Tuesday, December 02, 2008

Deals of the Year Nominee: GSK/Sirtris

Ah, awards season. Why should film critics have all the fun? And voting! It's not just for presidential elections. This year your IN VIVO Blog team is nominating a handful of alliances, acquisitions, financings, regulatory negotiations and legislative compromises in our First Annual DOTY competition. And then you, dear readers, will vote (early and often, we hope) for the winner. Imaginary federal and international biopharmaceutical statutes prohibit us from awarding a monetary prize. But our winners, when they die, on their deathbeds, they will receive total consciousness. So they've got that going for them, which is nice.

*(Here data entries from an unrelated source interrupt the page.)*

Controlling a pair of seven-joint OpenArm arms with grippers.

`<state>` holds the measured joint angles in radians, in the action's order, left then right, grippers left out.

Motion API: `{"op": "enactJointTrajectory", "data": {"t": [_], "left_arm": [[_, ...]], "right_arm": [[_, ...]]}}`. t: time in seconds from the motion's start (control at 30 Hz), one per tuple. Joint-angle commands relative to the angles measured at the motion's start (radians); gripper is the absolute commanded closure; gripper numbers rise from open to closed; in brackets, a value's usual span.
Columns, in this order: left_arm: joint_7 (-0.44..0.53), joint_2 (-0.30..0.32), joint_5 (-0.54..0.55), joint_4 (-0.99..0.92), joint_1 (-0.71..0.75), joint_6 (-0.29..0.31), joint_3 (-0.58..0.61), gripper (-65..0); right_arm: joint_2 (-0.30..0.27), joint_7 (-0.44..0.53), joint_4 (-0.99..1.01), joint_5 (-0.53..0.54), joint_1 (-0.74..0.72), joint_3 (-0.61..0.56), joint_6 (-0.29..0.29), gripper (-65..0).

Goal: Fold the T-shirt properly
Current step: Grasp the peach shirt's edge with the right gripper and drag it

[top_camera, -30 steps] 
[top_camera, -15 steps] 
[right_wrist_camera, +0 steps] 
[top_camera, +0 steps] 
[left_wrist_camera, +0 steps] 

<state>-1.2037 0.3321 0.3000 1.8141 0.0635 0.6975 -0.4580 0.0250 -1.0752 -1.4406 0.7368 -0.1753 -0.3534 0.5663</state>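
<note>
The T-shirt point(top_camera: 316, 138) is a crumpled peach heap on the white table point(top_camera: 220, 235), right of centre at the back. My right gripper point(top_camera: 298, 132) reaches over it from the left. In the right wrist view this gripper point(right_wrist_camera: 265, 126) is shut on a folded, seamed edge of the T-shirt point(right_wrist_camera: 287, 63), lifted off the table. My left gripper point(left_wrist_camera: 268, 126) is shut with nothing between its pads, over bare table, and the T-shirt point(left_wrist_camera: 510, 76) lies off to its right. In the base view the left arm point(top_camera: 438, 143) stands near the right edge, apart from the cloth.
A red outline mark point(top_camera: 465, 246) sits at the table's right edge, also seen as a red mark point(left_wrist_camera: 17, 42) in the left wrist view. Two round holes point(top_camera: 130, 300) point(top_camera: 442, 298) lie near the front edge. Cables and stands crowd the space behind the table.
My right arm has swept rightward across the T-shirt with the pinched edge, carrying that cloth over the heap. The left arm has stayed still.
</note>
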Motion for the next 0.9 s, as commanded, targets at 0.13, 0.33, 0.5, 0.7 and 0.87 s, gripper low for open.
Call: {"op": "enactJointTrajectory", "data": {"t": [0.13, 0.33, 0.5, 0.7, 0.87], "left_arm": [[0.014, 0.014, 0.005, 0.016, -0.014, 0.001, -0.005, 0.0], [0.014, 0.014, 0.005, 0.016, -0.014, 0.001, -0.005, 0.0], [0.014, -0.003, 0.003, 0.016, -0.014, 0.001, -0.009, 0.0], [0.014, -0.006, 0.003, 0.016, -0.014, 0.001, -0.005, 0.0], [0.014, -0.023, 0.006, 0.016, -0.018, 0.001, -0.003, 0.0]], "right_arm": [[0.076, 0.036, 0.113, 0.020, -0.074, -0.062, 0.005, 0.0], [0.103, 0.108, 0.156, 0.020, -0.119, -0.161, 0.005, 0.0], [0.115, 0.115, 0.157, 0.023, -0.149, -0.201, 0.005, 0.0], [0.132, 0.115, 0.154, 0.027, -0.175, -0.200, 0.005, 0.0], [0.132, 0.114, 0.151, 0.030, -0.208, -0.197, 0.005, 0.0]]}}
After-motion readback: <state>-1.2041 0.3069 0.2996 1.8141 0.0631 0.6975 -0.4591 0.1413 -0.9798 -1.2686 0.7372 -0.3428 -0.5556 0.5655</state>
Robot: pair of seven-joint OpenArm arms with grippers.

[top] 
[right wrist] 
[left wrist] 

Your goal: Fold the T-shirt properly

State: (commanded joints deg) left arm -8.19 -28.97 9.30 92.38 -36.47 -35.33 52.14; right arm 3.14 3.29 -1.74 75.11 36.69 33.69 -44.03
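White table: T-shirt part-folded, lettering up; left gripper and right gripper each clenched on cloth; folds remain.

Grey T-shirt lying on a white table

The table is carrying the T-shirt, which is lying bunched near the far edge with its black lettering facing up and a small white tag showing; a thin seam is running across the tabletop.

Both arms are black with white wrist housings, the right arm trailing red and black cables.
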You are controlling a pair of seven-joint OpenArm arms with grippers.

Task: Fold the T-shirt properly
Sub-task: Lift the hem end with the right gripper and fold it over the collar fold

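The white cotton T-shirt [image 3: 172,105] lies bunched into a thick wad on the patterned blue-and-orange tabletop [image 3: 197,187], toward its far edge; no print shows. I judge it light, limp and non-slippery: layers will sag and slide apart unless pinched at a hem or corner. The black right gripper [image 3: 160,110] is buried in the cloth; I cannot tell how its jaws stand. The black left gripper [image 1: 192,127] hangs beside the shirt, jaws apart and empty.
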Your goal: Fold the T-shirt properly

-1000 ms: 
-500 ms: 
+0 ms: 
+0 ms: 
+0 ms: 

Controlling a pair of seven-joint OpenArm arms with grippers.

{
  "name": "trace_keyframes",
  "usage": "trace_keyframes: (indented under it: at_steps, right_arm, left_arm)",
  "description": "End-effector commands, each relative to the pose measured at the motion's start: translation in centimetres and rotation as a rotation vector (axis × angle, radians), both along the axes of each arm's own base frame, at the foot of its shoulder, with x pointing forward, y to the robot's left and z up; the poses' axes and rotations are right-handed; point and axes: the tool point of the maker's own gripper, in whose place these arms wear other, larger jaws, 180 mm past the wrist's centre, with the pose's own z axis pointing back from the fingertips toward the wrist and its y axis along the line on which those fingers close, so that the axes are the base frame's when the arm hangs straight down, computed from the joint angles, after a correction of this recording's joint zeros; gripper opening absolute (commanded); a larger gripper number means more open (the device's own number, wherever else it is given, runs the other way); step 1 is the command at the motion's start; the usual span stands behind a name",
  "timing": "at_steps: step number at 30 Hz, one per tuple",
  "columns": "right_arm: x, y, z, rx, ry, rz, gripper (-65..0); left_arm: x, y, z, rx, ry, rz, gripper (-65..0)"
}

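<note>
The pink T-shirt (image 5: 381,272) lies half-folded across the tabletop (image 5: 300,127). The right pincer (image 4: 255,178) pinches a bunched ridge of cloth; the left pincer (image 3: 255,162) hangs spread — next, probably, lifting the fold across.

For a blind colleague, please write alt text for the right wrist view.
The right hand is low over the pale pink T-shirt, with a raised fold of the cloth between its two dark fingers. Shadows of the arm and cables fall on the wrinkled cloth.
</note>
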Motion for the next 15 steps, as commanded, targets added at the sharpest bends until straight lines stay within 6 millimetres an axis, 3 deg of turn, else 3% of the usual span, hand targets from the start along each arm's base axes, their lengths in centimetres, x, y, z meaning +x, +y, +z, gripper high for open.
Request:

Our first nominee for Deal of the Year is GlaxoSmithKline's $720 million cash acquisition of Sirtris Pharmaceuticals.

When we profiled Sirtris CEO Christoph Westphal back in 2006 he laid out the criteria for success:

"There are five things that you try to pull together in a technology-based company," Westphal told START-UP. "A novel, breakthrough scientific idea, and the ability to address a broad, unmet disease area," are the first two. But you'd still be nowhere without three and four: "The ability to be a beachhead in the important new development of products by pulling together the leading scientists in the field, and the ability to finance the business." Fifth? "Understand early on and be comfortable with the fact that you can dominate the IP space."

For $720 million GSK must have been sold on all five, especially since Sirtris' lead candidate, the Phase II SRT501, a proprietary formulation of resveratrol being tested in diabetes and other diseases, is probably small beer compared to the company's next-generation--but decidedly earlier-stage--sirtuin activators. Sirtris' value lies in the targets it is chasing, and we've never seen such an expensive target-focused deal.

Sirtuins are a seven-member family of proteins long implicated in the aging process. Sirtris has focused in particular on Sirt1, mostly in type 2 diabetes and oncology, but other sirtuins may play roles in other diseases of aging, including neurodegeneration and muscle wasting. Sirt2, for example, has in recent years become a notable potential target for Parkinson’s disease. As we reported back in April, the field had captured the imaginations of pharma execs, and GSK had been in off and on partnering discussions with Sirtris for some time.

As happens in this industry, partnering turned to M&A discussions after Sirtris published a November 2007 paper in Nature showing the chemical structure of one of its next-generation compounds (you can find our blog post around that publication here). The rest is history--and you can read all about it in Mark Ratner's IN VIVO feature on the GSK/Sirtris deal, published in May.

Sirtris' acquisition demonstrates the sometimes astounding value ascribed to target-specific platforms and underscores Big Pharma's interest in accessing en masse technologies and human resources that may allow them to leap forward rapidly.

"It wasn't really our objective to acquire [Sirtris]," Chris Viehbacher, then GSK president, US pharmaceuticals commented at the Morgan Stanley 2008 Global Healthcare Unplugged Conference. "We would have loved to have collaborated but at the end that was the only way we could do it." With a seeming nod to GSK's need to bulk up its R&D pipeline, he later said: "you do have to make sure that in 10, 15 years that you're not in the same boat that we were in when we merged."